Australian Workers Union National Secretary Dan Walton told On the Job that piece rates had become standard practice on many Australian farms. Consequently, unscrupulous employers found loopholes in the award and exploited workers.

“We saw cases of workers earning $3 an hour, or $100 for working 60 hours per week,” he said.

“After a long period of time, the evidence we put forward showed widespread and systematic abuse with workers not earning anywhere near the minimum wage across the board.”

The Australian Workers Union and the United Workers Union have highlighted the staple practice of insecure work across the industry.

Walton explained this unreliable work has left employees vulnerable to exploitation as labour hire firms have moved in and dominated workforce placement.

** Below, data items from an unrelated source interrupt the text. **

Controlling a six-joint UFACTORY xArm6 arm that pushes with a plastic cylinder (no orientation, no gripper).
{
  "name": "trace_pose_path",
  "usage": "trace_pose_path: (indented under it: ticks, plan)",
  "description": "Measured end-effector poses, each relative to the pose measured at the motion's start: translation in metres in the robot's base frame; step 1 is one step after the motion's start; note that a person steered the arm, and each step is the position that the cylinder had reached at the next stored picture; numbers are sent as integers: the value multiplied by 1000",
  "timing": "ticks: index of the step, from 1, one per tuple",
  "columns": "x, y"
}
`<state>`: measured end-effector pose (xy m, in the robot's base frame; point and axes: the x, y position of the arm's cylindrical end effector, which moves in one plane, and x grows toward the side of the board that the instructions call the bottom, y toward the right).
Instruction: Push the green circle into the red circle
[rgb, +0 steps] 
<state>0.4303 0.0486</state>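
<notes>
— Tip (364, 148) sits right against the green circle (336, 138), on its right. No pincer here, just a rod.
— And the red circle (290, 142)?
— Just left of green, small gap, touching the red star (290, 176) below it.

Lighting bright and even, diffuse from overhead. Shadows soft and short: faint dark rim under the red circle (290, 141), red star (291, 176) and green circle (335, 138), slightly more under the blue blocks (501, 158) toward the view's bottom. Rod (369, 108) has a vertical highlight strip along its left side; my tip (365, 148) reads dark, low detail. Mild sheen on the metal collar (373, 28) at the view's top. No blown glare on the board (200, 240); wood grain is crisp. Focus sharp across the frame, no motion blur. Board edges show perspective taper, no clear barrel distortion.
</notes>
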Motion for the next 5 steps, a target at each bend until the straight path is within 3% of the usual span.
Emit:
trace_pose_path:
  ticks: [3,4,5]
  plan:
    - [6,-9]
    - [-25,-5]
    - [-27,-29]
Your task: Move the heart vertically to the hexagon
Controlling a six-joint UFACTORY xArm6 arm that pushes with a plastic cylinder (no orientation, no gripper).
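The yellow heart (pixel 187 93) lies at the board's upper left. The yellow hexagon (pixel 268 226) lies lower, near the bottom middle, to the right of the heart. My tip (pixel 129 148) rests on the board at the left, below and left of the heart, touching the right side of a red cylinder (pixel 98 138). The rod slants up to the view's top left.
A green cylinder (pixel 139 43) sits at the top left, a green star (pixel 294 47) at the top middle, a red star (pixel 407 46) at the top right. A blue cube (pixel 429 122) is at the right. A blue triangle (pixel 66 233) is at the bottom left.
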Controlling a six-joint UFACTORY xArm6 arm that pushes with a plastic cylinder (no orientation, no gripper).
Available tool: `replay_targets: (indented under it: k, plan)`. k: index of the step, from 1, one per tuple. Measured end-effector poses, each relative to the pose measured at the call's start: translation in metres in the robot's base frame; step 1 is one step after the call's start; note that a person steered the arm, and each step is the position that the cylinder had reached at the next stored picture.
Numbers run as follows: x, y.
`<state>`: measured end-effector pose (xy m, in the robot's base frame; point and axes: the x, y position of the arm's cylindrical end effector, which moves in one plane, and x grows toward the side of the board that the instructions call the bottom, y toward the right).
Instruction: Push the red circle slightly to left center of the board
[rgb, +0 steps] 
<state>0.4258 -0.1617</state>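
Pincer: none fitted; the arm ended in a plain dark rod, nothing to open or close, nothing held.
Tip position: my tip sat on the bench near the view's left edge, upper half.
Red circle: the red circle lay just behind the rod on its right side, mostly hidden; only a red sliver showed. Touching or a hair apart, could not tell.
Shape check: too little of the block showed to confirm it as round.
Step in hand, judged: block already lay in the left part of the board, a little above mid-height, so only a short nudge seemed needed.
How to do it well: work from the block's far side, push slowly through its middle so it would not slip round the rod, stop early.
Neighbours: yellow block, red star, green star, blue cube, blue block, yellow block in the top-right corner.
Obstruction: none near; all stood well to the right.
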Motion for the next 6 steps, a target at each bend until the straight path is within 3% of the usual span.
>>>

There is a large number of labor hire companies operating in this space who I would describe as human traffickers.

They have control of labor cohorts which they move around from state to state, farm to farm, from produce to produce, and as a consequence, provide some reassurances to some farmers that everything is being done right and above board.

Far too often, it’s just not the case.

Daniel Walton
Australian Workers Union National Secretary

Daniel Walton  -  Australian Workers Union National Secretary

“There are good farmers out there who have tried to do the right thing but have been cannibalised by the dodgy operators,” Walton said.

Walton has heard for years about the appalling treatment of workers at the hands of labour hire companies. Even as the deadline approached for the new award to kick in, the exploitation continued.

“I was up north west of Cairns for the last couple of days, in and around the avocado harvest season and on banana farms. What we saw once again was workers being set up in accommodation having transport companies waiting to pick them up from their door, take them straight to the farm and return them.”

“We’ve seen accomodation providers taking illegal deductions and transport companies charging exorbitant rates for transport to and from farms. Labour hire companies are controlling their (workers) movements at any point in time,” Walton said.

“The precarious nature of the work, particularly for overseas workers, means those workers are usually afraid to speak up and raise concerns about their circumstance, given the visa arrangements that are in place”.

‘It leads to a very bad outcome for so many of them”.

The Morrison Government was aware of the exploitation of farm workers but chose not to act.

“Agriculture Minister David Littleproud was fond of saying it was just a case of a few bad apples,” Walton said.

“The lived experience of so many of our members and so many workers in the industry is that, unfortunately, is that [the industry] is rotten right through to the core and fixing piece rates will go a long way to providing some security for workers in the industry.”

Farmworkers and United Workers Union members have welcomed the change.

“I reckon all of us are going to be happy to have the same wages for the week,” one UWU member said.